GfZK

Deimantas Narcevicius

20 May - 13 Aug 2006

Deimantas Narkevicius, Europe 54o 54' - 25o 19', 1997, filmstill
Deimantas Narkevicius, a Lithuanian artist and film director, uses his films and his photographic work to reflect developments in a society of transition.

New photographic works and films will be shown. The photos are concerned with the “radical modernisation” of Lithuania (as Narkevicius describes it) that was characteristic of the Soviet period. Essentially the artist sees the present as having been built on these relics of the 50s and 70s, even if this past is largely ignored today. The film “Matrioskos” uses a documentary style which suggests to portray the lives of four Lithuanian prostitutes. The human and social tragedy has a touching effect on the viewer, allowing the evident discrepancy between image and narrative to be bridged over. These authentic life reports give way to calculated scene-setting: the prostitutes, after all, turn out to be actresses. The film is an re-enactment of the existing TV series "Matroesjka's (produced by VTM, Belgium).

“The Role of a Lifetime” is likewise dedicated – explicitly this time – to the credibility of the rendering of reality. The protagonist is the film director Peter Watkins, who expounds upon the problems of creating reality in film. He reports on his endeavours „to interrogate the form that we call reality, showing that in fact it is highly individual and subjective.” At the same time the camera travels slowly over drawings of snow-covered Lithuanian landscapes and socialist sculptures. A local businessman had collected statues of Lenin, Marx and other prominent socialists and had them set up in Grutko Park – the park which is to be shown in Narkevicius’ film.

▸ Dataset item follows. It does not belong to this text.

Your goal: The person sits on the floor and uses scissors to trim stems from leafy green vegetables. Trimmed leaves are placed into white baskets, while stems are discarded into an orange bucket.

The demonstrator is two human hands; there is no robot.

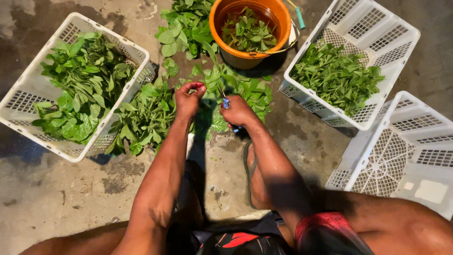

The decision to show the socialist monuments not directly but indirectly – in the drawings of Mindaugas Lukosaitis – creates a distance and a certain mode of reflection that would otherwise be impossible. In both films Narkevicius lays bare the methods by which his own film has been produced, and just like Watkins, he is well aware that there is no such thing as a neutral position, either for the film director or for the audience – that we are inevitably led by our feelings, preferences, expectations and ideologies. Deimantas Narkevicius challenges people to consider the ways in which reality is constructed and projected, and to engage with this process in an active way. Constructions of history are at disposal: the history of Lithuania, its Soviet past, modern promises of social change. Reality is not just accepted as something monolithic and unchangeable, but rather produced in a performative and spontaneous act of engagement. The relationship of the subject to reality is essentially governed by projection and interpretation. Thus reality never appears to us directly – but always as an image/projection to be interpreted.